What the task asks — The printed result should hold only the lines from the opening of the data through the line bearing "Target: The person", exactly as given and without pictures.

Exercise data —
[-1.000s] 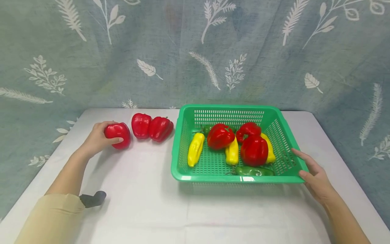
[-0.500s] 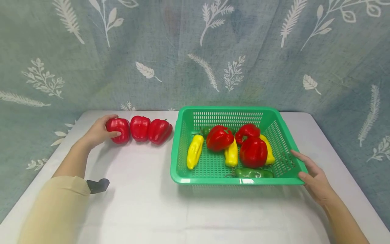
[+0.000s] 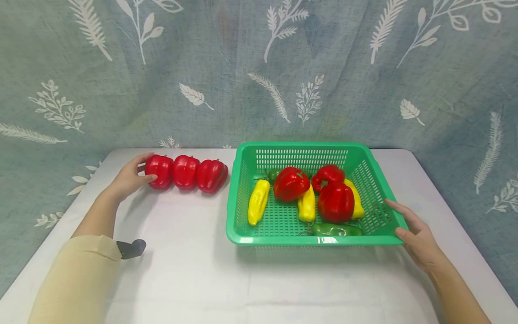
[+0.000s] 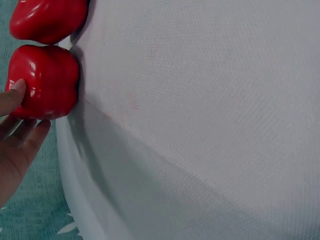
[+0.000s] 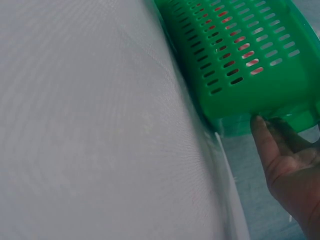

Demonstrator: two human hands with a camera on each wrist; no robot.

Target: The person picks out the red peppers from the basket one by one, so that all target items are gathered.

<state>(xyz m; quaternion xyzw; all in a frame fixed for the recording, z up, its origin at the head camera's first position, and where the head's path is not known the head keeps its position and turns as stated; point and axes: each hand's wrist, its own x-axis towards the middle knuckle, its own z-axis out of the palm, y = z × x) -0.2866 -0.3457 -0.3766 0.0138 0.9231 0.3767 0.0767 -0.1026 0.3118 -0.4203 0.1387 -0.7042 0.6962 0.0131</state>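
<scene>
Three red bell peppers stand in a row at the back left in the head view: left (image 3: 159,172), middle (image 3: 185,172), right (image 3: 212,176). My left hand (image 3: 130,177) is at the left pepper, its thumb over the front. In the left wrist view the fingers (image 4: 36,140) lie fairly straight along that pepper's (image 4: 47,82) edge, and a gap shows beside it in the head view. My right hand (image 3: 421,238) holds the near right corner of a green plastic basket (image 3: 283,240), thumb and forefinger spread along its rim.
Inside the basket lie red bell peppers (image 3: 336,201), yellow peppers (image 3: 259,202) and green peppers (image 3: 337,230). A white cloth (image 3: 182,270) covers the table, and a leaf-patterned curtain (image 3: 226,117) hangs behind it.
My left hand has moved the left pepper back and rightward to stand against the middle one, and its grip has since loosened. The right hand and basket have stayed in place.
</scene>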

Task answer —
[-1.000s] 
[-0.500s] 
[+0.000s] 
[+0.000s] 
[+0.000s] 

Demonstrator: two human hands with a camera on each wrist; no robot.

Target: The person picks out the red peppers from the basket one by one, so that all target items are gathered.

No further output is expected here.